IMPLEMENTATION OF A PROGRAMMABLE LINEAR MMSE DETECTOR FOR MIMO-OFDM

Johan Eilert, Di Wu and Dake Liu

Department of Electrical Engineering, Linköping University, 58183 Linköping, Sweden

ABSTRACT

This paper presents a linear minimum mean square error (LMMSE) symbol detector for MIMO-OFDM enabled mobile terminals. The detector is implemented using a programmable baseband processor aimed for software-defined radio (SDR). Owing to the dynamic range supplied by the floating-point SIMD datapath, special algorithms can be adopted to reduce the computational latency of detection. The programmable solution not only supports different transmit/receive antenna configurations, but also allows hardware multiplexing to obtain silicon and power efficiency.

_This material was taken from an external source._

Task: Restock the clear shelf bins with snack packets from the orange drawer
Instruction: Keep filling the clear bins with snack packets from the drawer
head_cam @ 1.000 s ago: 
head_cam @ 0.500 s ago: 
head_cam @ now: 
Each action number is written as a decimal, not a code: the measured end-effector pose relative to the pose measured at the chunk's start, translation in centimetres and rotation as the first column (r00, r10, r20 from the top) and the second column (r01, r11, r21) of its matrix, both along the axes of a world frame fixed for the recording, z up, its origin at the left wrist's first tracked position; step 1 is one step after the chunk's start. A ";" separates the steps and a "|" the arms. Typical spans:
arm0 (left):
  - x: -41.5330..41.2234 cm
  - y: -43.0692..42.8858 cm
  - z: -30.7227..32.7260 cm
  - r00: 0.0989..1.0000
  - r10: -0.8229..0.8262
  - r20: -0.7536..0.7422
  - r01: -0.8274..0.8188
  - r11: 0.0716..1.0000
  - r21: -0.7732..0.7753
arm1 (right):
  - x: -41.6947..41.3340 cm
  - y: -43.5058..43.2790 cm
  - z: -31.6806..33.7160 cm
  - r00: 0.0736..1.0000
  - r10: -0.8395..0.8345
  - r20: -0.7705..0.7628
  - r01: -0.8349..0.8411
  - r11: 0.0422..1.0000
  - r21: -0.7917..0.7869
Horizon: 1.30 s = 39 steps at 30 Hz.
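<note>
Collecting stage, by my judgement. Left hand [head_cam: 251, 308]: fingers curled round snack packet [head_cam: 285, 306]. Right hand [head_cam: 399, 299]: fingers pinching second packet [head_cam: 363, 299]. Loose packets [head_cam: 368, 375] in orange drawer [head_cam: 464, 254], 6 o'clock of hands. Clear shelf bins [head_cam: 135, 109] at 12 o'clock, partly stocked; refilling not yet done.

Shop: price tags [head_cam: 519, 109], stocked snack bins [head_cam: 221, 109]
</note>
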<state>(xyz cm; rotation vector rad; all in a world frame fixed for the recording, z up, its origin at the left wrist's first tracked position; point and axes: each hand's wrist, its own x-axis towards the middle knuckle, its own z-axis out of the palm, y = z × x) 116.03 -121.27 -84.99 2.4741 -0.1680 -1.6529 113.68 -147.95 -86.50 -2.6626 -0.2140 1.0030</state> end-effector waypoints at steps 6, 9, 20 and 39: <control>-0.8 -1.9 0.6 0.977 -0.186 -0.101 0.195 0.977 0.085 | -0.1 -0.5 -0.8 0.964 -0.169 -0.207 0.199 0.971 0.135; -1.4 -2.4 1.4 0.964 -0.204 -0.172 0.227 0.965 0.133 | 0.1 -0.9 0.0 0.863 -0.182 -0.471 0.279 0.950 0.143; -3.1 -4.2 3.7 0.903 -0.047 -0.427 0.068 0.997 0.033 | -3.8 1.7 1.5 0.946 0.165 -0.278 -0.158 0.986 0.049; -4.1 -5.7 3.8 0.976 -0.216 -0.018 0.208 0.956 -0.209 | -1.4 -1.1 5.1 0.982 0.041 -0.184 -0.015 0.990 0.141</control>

Compared to several existing fixed-functional solutions, the one proposed in this paper is smaller, more flexible and faster.

Index Terms—MIMO systems, OFDM, Programmable circuits, Very-large-scale integration

1. INTRODUCTION

Multi-antenna or multi-in and multi-out (MIMO) is a technology to greatly enhance the performance of wireless communications by utilizing various degrees of freedom. Orthogonal frequency division multiplexing (OFDM) is a promising technology for its capability to convert a frequency-selective channel into a number of flat fading subchannels. Due to the property that subcarriers are orthogonal to each other, the guard bands are no longer necessary, which greatly increases the spectrum efficiency. Although signals in different subcarriers are overlapped in frequency, it is possible to recover at the receiver side as long as the orthogonality is maintained. MIMO and multi-carrier (e.g. OFDM and OFDMA) technologies have been adopted by most emerging wireless broadband standards (e.g. WiMAX and 3GPP LTE) to increase the spectrum efficiency.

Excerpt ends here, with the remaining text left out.